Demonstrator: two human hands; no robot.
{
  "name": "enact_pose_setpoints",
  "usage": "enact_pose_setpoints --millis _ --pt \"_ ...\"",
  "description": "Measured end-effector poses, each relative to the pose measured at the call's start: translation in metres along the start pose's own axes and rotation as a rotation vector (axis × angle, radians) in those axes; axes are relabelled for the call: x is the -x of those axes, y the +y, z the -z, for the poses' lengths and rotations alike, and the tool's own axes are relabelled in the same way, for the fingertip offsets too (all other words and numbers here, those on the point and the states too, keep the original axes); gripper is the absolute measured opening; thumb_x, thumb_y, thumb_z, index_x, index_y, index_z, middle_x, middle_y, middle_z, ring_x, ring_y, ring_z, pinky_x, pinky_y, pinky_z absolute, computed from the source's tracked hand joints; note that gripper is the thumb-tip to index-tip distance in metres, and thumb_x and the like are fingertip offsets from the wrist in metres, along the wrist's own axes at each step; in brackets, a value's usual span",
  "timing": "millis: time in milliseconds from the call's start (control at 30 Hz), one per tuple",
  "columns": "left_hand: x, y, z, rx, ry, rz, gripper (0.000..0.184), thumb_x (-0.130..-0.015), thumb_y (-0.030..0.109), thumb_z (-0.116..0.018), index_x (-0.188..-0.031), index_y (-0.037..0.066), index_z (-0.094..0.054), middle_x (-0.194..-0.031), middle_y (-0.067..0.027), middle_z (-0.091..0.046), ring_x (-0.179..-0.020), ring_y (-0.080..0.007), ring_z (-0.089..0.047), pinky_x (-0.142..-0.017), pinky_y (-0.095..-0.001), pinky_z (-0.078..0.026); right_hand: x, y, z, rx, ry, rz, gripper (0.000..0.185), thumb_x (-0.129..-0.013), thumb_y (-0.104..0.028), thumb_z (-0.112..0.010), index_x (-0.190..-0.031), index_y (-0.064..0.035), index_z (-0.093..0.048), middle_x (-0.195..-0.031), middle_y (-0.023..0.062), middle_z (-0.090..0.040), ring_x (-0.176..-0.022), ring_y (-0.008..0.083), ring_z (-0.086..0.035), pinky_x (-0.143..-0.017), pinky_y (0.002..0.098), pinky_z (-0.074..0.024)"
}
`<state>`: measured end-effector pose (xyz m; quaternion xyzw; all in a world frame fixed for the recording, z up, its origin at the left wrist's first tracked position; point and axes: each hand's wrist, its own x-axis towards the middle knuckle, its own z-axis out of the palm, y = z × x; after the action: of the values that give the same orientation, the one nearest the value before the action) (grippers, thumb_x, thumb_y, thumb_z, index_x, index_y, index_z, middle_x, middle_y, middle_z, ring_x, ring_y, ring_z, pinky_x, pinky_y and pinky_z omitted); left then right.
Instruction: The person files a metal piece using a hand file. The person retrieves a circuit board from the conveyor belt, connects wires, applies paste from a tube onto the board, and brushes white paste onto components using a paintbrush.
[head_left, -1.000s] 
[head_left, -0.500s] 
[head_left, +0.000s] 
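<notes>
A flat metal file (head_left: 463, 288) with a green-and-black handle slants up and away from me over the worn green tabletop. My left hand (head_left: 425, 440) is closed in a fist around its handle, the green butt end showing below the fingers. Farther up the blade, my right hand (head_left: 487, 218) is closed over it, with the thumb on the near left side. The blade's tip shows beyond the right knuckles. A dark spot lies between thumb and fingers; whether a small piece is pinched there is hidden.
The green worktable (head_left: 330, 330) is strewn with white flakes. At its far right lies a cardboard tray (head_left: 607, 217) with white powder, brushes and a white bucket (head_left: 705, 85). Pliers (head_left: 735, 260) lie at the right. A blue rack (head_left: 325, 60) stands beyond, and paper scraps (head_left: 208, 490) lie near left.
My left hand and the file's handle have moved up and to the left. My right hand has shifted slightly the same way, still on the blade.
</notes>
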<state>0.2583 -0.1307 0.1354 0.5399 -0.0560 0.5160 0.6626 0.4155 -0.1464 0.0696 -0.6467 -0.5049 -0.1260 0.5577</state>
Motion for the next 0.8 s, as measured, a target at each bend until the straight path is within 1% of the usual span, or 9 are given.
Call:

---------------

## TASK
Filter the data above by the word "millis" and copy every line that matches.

## SOLVED EXERCISE
  "usage": "enact_pose_setpoints --millis _ --pt \"_ ...\"",
  "timing": "millis: time in milliseconds from the call's start (control at 30 Hz), one per tuple",

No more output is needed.